#### Task to complete:
In the records below, find the line holding "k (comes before" and the line holding "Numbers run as". Set down both, with every line between them, exactly.

Start of Dataset extract

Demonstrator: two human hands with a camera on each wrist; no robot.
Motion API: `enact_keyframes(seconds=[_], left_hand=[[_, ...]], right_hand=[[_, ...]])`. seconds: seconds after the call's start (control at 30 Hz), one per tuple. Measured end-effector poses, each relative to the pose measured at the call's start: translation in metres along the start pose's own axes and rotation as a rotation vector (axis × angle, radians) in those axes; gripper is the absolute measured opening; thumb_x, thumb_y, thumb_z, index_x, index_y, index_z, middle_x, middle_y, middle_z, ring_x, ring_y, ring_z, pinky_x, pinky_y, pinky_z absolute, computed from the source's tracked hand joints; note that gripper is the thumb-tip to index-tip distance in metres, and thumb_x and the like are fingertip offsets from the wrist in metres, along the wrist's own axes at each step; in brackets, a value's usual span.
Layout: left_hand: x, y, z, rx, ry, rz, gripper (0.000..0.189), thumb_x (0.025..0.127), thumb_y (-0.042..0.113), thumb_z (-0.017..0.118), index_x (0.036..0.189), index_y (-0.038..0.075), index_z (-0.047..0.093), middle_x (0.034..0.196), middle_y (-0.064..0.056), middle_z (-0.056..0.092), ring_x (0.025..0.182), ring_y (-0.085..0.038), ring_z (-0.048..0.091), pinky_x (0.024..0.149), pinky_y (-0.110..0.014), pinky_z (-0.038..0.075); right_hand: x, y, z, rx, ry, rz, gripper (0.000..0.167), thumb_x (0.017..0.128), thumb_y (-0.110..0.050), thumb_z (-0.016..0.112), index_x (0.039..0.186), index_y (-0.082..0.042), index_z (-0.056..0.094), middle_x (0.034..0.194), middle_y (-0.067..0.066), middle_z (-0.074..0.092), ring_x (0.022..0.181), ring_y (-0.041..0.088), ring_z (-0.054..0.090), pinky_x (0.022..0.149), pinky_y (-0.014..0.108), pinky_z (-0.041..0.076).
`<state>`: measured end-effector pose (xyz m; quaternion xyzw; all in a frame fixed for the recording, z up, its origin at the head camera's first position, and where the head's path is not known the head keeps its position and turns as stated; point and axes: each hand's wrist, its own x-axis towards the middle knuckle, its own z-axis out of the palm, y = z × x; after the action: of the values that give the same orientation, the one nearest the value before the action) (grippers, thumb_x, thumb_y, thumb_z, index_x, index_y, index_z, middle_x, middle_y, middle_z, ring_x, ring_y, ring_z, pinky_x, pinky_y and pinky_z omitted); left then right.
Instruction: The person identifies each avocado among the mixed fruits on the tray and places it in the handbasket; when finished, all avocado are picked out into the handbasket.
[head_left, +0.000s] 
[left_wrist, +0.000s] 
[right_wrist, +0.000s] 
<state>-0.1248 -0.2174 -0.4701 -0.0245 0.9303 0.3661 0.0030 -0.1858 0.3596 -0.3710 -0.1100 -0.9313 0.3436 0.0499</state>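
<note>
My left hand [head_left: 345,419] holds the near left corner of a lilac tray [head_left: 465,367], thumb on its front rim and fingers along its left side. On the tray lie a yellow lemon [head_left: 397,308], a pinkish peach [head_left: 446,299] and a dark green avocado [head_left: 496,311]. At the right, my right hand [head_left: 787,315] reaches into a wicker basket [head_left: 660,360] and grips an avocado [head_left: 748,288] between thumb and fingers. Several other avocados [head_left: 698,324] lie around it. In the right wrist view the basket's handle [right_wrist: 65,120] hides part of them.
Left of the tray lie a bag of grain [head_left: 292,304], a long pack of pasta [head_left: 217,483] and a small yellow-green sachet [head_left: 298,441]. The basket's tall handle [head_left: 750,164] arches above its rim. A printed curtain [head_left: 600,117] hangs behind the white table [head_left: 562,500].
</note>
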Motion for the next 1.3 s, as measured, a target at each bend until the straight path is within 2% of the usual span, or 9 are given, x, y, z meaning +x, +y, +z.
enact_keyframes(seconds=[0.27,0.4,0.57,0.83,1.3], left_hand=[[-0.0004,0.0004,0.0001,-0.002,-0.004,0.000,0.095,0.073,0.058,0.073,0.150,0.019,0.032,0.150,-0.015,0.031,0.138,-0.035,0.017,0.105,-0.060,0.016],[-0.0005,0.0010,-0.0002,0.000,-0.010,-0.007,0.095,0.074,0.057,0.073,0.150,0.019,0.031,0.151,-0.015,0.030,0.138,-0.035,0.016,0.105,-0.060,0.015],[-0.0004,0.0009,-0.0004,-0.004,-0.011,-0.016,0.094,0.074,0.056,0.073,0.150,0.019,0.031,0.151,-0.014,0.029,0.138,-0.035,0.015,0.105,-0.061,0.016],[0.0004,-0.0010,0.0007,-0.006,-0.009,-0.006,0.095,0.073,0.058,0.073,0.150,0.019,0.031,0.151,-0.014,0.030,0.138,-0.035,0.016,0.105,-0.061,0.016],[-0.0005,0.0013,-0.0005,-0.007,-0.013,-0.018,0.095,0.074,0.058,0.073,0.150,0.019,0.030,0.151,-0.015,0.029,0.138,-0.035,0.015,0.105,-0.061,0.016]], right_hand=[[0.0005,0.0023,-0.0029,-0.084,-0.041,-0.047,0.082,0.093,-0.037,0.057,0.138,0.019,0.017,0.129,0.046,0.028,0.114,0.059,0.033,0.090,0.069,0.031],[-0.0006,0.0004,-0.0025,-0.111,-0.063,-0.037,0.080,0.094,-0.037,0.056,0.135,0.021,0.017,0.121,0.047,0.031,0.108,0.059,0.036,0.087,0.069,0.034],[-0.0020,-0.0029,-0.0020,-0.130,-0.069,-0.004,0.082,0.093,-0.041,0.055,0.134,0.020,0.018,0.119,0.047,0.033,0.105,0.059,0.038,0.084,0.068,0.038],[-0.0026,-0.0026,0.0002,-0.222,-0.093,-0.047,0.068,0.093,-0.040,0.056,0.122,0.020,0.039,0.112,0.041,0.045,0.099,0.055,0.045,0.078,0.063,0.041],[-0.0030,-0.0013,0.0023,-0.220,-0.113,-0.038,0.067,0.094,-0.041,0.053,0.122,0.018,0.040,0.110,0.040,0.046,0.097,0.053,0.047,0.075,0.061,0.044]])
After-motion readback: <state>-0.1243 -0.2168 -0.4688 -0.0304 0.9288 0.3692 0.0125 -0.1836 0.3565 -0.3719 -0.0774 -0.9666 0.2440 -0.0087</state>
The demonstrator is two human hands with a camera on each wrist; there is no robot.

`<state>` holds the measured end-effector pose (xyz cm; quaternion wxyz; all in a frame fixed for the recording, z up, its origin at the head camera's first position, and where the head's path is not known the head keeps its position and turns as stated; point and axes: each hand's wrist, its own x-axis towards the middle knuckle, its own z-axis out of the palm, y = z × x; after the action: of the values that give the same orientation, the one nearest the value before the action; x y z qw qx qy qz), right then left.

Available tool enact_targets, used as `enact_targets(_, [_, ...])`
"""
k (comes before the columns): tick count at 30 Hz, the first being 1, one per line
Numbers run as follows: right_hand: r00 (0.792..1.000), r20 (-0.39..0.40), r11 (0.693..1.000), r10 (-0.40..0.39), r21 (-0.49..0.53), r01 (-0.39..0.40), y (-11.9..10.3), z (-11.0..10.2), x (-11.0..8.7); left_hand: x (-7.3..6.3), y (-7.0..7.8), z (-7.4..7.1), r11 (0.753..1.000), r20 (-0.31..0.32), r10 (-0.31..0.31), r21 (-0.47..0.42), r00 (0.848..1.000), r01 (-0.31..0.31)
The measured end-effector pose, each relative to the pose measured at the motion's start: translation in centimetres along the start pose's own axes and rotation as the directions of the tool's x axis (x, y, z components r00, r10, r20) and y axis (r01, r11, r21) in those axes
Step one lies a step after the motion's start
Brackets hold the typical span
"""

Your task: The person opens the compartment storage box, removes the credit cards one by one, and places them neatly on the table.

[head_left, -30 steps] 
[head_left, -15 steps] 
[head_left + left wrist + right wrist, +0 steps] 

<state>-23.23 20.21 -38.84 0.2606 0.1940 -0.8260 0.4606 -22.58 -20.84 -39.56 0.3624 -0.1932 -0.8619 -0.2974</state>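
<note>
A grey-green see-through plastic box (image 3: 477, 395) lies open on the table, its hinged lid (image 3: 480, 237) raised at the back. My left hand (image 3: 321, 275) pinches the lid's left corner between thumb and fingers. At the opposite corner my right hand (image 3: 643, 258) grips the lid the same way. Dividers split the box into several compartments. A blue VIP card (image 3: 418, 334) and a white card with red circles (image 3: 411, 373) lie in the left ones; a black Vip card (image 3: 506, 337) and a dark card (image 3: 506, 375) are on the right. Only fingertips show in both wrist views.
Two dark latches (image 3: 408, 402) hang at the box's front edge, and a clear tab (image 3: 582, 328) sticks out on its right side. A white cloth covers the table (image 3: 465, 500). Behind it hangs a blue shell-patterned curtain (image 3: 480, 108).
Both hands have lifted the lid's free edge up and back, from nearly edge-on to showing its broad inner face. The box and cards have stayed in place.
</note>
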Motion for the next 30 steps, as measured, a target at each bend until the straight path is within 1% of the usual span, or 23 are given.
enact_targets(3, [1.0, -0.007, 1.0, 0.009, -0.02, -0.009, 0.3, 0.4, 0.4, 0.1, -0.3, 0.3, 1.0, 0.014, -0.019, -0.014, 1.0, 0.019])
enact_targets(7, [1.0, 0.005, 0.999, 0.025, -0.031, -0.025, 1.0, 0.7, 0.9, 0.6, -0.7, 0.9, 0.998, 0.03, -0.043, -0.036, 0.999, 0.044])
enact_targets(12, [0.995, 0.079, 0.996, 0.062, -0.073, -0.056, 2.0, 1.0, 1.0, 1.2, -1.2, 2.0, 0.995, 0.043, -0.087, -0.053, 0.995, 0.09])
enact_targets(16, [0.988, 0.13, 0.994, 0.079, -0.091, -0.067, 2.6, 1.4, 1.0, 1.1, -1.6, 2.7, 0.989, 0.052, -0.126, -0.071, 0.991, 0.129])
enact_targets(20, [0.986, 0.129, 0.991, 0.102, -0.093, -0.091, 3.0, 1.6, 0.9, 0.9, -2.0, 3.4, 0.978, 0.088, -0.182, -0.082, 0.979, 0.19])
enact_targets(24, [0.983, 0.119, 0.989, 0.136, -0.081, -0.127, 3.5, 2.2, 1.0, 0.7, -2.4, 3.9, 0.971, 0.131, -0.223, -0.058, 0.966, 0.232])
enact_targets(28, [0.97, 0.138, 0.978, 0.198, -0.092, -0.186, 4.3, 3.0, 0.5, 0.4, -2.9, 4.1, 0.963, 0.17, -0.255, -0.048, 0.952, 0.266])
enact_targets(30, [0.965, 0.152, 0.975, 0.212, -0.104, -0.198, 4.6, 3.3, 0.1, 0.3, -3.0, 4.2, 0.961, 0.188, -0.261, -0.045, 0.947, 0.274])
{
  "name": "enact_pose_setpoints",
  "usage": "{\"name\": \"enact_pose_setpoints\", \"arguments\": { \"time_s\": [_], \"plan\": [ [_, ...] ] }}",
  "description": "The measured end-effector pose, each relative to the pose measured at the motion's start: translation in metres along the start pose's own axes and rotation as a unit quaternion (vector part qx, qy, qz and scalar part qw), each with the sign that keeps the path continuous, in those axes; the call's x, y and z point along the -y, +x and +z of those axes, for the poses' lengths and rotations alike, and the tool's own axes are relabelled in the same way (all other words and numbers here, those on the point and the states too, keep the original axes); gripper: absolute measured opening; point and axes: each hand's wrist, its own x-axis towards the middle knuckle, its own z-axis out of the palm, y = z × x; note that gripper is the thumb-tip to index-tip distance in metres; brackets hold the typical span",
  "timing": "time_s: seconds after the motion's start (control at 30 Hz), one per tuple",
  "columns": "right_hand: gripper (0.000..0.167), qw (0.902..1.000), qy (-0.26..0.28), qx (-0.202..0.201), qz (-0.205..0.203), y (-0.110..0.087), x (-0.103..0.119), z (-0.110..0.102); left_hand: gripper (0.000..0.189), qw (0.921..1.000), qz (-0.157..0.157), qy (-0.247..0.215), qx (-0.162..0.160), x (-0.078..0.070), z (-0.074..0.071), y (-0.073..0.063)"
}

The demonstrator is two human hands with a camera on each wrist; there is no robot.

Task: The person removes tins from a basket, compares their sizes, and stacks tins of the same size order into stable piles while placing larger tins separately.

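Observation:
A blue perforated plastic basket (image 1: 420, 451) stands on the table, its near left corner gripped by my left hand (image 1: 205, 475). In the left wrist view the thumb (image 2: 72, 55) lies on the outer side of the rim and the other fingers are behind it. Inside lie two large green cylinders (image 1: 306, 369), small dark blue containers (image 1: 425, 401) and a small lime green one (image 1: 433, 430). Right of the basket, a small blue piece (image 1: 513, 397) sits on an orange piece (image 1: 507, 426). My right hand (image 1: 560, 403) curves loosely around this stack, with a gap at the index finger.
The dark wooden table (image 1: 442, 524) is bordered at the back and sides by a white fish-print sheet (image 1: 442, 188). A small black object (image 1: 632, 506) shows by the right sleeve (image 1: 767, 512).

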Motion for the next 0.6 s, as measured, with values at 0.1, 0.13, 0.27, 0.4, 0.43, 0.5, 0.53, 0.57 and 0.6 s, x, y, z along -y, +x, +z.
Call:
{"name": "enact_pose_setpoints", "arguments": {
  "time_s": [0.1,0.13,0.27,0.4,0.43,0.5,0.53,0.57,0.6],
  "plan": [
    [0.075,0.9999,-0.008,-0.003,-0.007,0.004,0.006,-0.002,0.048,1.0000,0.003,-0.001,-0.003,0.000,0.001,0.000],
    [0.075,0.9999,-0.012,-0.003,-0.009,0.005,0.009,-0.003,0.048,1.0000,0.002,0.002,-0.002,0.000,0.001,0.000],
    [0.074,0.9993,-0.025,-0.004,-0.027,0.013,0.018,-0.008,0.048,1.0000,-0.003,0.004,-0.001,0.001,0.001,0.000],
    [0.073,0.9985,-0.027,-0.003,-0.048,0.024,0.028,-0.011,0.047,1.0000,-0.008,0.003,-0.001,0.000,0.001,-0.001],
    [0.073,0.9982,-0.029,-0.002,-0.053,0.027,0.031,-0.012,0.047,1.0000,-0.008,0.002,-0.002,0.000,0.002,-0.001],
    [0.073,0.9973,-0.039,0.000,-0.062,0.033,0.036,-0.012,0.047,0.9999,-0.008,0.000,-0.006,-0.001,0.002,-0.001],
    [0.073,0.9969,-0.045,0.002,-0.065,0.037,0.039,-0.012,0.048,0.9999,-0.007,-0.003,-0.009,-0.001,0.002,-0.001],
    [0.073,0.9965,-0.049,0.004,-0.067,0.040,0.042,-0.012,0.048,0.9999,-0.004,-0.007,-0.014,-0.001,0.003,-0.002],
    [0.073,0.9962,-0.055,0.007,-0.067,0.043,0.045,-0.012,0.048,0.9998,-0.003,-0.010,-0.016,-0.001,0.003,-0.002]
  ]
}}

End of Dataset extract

#### Task output:
k (comes before the columns): tick count at 30 Hz, the first being 1, one per line
Numbers run as follows: right_hand: r00 (0.792..1.000), r20 (-0.39..0.40), r11 (0.693..1.000), r10 (-0.40..0.39), r21 (-0.49..0.53), r01 (-0.39..0.40), y (-11.9..10.3), z (-11.0..10.2), x (-11.0..8.7); left_hand: x (-7.3..6.3), y (-7.0..7.8), z (-7.4..7.1), r11 (0.753..1.000), r20 (-0.31..0.32), r10 (-0.31..0.31), r21 (-0.47..0.42), r00 (0.848..1.000), r01 (-0.31..0.31)

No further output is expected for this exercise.